Patients were explained about the surgical procedure and study. The patients planned for surgery after proper investigations and preanesthetic checkup and clearance. Preanesthetic checkup and lidocaine sensitivity testing of all the patients performed. The procedures were undertaken under local or general anesthesia. The surgical approach was postaural. Status of the middle ear structures and ossicular chain was checked. If the ossicular chain was intact, then the bed for boomerang-shaped chondroperichondrial graft was made. The tympanomeatal flap was elevated 300°, posterosuperiorly from 12 o'clock position to far anteriorly up to 2 o'clock/10 o'clock position. Tragal cartilage was harvested with perichondrium on both the sides, and appropriate size boomerang-shaped cartilage island was made. Template made from aluminum packaging of suture material was used to match the exact size and shape of cartilage suitable to be placed. The composite graft was placed underlay in such a way that the boomerang-shaped cartilage lied at the level of annulus anteriorly, and perichondrium was sandwiched between canal wall and tympanomeatal flap. Gelfoam was placed in external acoustic canal, and ointment/Merocel packing was done. Wound closed in two layers and mastoid dressing was applied. Oral antibiotic amoxicillin with clavulanic acid was prescribed for 7 days. Sutures and external auditory canal packing were removed on the 7th postoperative day. Topical antibiotic with steroids (ciprofloxacin with dexamethasone) was prescribed for 21 days. Patients were followed up at the 1st and 3rd month postoperatively. Patients were evaluated for healing, graft uptake, and hearing. Microscopic examination was performed after the 3rd month to evaluate the condition of the graft. The end points were postoperative hearing threshold levels and “take rate” of graft after 3 months of surgery. All cases were subjected to postoperative pure-tone audiometry by the same audiologist in similar condition as were of preoperative audiometry. Statistical analysis of these results will be done by t-test using OpenEpi software. P < 0.05 was considered statistically significant.
| Results|| |
Forty patients were selected for study group fulfilling all inclusion criteria and satisfying all exclusion criteria. In these 40 patients, boomerang-shaped chondroperichondrial graft was placed. The age of the patients included in the study ranged from 10 to 60 years with a mean age of 26.23 ± 12.46 years. In this study, there were 15 (37.5%) males and 25 (62.5%) females; of these, 21 (52.5%) patients were from urban area and 19 (47.5%) from rural area [Table 1].

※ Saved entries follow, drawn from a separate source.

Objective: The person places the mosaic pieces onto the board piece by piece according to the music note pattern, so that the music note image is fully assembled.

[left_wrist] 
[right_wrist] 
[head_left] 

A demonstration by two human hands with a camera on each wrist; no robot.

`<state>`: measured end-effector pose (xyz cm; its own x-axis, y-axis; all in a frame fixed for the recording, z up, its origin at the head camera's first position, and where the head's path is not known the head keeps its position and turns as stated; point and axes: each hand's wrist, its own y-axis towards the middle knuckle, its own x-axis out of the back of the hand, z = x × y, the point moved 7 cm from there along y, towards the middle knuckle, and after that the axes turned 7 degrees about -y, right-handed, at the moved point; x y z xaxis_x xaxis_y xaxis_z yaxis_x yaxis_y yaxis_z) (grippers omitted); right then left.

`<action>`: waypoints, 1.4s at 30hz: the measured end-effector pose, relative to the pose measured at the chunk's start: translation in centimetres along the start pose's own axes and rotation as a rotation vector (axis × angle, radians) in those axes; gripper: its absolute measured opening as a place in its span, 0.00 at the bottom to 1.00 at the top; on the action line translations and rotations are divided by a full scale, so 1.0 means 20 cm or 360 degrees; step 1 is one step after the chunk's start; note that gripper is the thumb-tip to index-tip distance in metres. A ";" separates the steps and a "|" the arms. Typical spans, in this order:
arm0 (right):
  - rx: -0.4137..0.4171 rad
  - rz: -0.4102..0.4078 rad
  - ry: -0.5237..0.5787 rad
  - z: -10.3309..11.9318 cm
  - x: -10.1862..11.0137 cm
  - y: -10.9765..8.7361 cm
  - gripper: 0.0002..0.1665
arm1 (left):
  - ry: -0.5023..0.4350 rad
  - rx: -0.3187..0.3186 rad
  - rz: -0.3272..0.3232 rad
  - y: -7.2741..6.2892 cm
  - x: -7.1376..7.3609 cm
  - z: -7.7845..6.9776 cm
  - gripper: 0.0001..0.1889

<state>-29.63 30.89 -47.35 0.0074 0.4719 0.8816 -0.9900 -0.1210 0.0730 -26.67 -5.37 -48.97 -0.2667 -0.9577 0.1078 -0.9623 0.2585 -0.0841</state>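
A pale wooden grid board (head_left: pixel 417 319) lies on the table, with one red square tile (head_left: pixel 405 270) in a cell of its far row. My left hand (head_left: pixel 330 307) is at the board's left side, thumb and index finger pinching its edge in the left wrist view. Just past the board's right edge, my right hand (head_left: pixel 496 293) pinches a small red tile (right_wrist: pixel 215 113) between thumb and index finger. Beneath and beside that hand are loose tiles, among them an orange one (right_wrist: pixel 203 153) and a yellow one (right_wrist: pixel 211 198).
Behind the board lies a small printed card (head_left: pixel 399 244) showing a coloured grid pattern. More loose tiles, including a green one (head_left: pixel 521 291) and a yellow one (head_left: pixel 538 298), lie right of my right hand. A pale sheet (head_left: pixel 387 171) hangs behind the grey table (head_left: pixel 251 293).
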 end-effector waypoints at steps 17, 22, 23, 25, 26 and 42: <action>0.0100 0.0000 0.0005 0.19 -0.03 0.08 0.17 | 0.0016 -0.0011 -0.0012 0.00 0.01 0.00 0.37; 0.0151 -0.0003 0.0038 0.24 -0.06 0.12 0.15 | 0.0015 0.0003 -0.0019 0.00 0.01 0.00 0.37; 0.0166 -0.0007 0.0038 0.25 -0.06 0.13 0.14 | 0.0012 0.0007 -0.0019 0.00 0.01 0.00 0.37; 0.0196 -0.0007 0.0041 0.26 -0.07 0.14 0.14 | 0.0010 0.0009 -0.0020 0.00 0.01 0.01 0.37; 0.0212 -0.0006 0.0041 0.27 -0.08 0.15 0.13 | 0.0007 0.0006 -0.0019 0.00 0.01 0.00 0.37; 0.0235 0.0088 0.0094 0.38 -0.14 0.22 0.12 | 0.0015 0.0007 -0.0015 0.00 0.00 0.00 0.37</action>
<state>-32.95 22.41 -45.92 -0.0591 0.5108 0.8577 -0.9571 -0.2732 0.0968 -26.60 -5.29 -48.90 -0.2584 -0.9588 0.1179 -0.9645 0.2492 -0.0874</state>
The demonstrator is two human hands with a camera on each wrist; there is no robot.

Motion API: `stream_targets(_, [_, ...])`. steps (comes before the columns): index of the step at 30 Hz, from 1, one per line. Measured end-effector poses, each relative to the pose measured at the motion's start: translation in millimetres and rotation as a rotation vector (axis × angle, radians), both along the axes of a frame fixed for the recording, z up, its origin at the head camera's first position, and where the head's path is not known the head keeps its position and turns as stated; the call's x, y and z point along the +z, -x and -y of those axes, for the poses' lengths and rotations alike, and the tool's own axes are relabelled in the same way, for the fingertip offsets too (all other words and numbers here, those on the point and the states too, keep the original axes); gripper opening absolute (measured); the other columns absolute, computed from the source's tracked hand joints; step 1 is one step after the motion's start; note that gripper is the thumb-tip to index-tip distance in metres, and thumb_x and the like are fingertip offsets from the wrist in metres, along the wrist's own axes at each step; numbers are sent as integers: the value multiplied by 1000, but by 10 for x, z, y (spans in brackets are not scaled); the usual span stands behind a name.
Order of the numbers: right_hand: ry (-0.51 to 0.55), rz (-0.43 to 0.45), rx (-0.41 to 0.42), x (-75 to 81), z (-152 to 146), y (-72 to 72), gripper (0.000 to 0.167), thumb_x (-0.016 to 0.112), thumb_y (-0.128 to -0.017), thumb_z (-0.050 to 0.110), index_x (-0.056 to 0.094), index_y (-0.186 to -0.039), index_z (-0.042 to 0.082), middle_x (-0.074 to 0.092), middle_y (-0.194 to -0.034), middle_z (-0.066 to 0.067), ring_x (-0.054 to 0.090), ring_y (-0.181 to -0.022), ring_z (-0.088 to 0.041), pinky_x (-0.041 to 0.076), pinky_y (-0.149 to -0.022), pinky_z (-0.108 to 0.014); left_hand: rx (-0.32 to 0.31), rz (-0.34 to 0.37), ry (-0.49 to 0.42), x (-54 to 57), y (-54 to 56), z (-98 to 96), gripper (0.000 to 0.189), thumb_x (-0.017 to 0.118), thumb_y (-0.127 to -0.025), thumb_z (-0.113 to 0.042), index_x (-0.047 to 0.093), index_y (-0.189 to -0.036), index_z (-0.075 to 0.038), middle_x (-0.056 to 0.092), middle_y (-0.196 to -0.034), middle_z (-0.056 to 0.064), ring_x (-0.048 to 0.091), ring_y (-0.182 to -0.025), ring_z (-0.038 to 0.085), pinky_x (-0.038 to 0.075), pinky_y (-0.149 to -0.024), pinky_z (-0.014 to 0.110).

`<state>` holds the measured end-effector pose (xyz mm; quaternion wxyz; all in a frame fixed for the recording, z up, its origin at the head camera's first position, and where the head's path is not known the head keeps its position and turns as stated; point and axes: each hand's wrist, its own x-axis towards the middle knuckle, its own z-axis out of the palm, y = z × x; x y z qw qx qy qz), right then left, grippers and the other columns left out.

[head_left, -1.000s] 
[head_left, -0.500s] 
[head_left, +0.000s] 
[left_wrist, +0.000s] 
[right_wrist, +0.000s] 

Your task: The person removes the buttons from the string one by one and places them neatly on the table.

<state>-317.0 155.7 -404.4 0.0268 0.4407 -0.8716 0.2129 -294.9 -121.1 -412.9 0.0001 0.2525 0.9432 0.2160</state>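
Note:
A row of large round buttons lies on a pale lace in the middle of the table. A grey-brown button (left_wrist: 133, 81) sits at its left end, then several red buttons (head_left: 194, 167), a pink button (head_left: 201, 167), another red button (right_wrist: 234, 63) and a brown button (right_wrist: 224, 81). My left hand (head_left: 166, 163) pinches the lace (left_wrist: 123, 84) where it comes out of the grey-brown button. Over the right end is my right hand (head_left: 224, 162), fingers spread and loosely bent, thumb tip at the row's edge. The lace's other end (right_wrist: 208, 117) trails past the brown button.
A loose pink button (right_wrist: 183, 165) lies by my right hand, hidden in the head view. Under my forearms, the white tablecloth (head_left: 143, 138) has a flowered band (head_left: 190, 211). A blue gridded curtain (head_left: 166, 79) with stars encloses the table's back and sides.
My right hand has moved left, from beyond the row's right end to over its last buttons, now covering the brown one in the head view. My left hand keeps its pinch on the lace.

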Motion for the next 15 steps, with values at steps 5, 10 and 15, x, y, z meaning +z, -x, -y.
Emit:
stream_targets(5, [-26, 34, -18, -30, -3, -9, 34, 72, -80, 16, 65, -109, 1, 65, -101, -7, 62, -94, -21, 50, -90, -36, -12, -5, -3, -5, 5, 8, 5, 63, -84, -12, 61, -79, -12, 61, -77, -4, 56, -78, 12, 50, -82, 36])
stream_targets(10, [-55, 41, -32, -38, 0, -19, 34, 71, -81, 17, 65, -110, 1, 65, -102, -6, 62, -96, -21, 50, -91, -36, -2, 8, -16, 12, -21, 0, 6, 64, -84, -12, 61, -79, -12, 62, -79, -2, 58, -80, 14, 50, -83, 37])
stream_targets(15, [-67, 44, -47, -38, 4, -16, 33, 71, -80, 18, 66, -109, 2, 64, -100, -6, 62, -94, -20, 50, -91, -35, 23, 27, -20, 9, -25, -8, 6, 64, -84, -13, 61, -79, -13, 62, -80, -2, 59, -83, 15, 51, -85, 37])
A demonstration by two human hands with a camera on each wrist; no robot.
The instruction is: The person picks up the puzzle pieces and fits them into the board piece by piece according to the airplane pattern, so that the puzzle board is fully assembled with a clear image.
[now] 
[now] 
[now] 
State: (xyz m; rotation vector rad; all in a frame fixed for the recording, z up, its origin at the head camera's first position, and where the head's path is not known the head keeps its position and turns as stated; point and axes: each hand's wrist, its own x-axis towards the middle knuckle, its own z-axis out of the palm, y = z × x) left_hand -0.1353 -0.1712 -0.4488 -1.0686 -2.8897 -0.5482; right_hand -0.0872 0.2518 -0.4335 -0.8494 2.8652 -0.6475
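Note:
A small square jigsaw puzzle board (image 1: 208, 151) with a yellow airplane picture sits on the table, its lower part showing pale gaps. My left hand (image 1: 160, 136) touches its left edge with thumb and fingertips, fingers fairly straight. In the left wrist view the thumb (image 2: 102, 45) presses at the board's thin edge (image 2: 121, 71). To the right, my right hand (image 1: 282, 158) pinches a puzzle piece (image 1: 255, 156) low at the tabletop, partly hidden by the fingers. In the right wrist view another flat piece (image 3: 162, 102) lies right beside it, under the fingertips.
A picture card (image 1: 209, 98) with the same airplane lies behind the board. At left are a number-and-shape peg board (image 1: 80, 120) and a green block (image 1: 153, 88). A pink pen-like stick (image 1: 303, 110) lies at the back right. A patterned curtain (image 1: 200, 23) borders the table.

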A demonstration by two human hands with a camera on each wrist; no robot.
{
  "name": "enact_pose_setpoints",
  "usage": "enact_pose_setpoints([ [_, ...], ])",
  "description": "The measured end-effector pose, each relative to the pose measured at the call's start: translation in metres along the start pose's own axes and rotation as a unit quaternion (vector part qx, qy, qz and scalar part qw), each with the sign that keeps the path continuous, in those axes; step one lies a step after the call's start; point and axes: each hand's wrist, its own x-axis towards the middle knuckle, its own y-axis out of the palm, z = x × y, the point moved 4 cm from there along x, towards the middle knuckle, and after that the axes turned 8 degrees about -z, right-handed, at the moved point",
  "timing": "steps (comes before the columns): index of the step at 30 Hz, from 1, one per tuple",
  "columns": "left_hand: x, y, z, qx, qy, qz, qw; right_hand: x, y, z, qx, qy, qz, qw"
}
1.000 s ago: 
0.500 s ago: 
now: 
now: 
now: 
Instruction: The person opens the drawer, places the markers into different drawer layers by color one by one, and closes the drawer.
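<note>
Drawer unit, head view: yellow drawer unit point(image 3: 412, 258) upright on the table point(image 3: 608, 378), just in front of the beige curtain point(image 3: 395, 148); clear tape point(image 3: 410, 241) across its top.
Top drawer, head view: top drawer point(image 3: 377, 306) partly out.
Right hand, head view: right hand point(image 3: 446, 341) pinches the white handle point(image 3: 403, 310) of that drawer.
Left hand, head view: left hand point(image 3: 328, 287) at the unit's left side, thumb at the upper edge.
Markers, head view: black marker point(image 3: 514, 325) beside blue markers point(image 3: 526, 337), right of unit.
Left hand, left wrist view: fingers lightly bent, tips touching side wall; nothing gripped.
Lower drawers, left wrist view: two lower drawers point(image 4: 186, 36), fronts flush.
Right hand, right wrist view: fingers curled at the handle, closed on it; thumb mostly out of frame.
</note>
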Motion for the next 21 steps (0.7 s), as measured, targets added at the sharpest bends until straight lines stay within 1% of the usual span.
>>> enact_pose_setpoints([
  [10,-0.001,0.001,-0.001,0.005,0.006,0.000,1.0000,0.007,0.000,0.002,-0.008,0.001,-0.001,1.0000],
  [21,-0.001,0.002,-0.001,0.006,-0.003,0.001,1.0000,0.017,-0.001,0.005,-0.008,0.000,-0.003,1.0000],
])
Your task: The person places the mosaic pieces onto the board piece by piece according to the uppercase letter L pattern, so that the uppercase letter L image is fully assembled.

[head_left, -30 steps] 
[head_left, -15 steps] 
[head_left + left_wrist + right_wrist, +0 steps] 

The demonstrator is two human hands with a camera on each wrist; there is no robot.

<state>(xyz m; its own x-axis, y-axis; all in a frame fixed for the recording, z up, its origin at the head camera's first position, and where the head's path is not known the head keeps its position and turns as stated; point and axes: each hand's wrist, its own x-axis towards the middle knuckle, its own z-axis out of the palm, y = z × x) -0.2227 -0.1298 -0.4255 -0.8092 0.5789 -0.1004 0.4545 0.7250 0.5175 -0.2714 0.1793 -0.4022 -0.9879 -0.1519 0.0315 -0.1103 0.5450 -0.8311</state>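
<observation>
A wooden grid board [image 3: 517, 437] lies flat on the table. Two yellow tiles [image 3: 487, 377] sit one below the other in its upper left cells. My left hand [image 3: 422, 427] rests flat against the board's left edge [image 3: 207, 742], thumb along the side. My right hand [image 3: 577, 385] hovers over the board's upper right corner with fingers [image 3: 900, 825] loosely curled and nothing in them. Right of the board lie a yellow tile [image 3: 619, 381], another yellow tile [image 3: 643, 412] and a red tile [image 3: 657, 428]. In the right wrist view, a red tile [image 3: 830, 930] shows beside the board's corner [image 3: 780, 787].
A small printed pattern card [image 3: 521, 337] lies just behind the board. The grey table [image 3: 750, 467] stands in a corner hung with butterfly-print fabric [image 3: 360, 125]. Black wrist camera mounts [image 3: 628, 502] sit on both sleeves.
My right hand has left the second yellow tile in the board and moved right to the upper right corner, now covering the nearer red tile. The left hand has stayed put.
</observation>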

The most common complaints of patients were ear discharge presented in all patients (n = 40). Mean duration of ear discharge was 6.67 ± 6.75 years. The second common presenting complaint was hearing impairment which was complained by 87.5% of patients. Mean duration of hearing loss was 5.71 ± 6.52 years. There was bilateral disease in 13 patients; the right ear was affected in 15 and the left ear in 12 patients [Table 2]. On the basis of otoscopic and microscopic examination, 22 (32.5%) right ears and 18 (32.5%) left ears were selected for surgery; out of which, 33 (82.5%) patients had central perforation, two (5%) patients had posterosuperior retraction, and five (12%) patients had marginal perforation. Edematous middle ear mucosa was seen in 5 (12.5%) patients. The preoperatively mean air conduction was 43.21 ± 7.17 dB and mean air-bone gap was 25.45 ± 8.44 dB [Table 3].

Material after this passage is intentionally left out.